Using the data beneath this instruction, retype only the lines from the one that contains "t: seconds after" down to the one that contains "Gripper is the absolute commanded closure", both included, exactly as they appear.

************

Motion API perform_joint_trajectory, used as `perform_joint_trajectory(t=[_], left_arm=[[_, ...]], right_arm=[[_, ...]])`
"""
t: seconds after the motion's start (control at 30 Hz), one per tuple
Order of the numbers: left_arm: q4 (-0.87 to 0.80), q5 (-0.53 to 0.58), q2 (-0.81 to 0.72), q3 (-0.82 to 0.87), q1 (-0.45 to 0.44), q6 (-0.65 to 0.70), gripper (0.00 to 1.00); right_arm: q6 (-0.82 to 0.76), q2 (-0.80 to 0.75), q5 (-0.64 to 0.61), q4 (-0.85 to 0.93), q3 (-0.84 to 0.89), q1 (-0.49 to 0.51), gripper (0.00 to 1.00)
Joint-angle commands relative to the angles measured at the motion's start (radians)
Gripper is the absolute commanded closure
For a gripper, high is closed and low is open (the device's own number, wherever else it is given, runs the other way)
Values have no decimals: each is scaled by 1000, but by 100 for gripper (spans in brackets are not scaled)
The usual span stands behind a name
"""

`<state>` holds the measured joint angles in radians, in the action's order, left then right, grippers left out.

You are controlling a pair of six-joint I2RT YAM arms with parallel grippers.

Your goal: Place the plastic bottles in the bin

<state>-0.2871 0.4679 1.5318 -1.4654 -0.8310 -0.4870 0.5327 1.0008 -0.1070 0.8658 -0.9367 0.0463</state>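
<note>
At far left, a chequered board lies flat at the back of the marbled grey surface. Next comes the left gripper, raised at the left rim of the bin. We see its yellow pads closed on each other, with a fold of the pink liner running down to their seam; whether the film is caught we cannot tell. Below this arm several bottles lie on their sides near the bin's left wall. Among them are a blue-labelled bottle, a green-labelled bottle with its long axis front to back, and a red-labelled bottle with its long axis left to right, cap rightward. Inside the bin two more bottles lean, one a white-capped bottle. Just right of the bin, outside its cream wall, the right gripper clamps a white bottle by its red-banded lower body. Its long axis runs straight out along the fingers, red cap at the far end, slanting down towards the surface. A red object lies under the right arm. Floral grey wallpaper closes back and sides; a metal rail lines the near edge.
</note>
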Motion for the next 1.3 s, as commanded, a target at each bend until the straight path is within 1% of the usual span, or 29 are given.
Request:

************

Exercise answer:
t: seconds after the motion's start (control at 30 Hz), one per tuple
Order of the numbers: left_arm: q4 (-0.87 to 0.80), q5 (-0.53 to 0.58), q2 (-0.81 to 0.72), q3 (-0.82 to 0.87), q1 (-0.45 to 0.44), q6 (-0.65 to 0.70), gripper (0.00 to 1.00); right_arm: q6 (-0.82 to 0.76), q2 (-0.80 to 0.75), q5 (-0.64 to 0.61), q4 (-0.85 to 0.93), q3 (-0.84 to 0.89), q1 (-0.49 to 0.51), gripper (0.00 to 1.00)
Joint-angle commands relative to the angles measured at the motion's start (radians)
Gripper is the absolute commanded closure

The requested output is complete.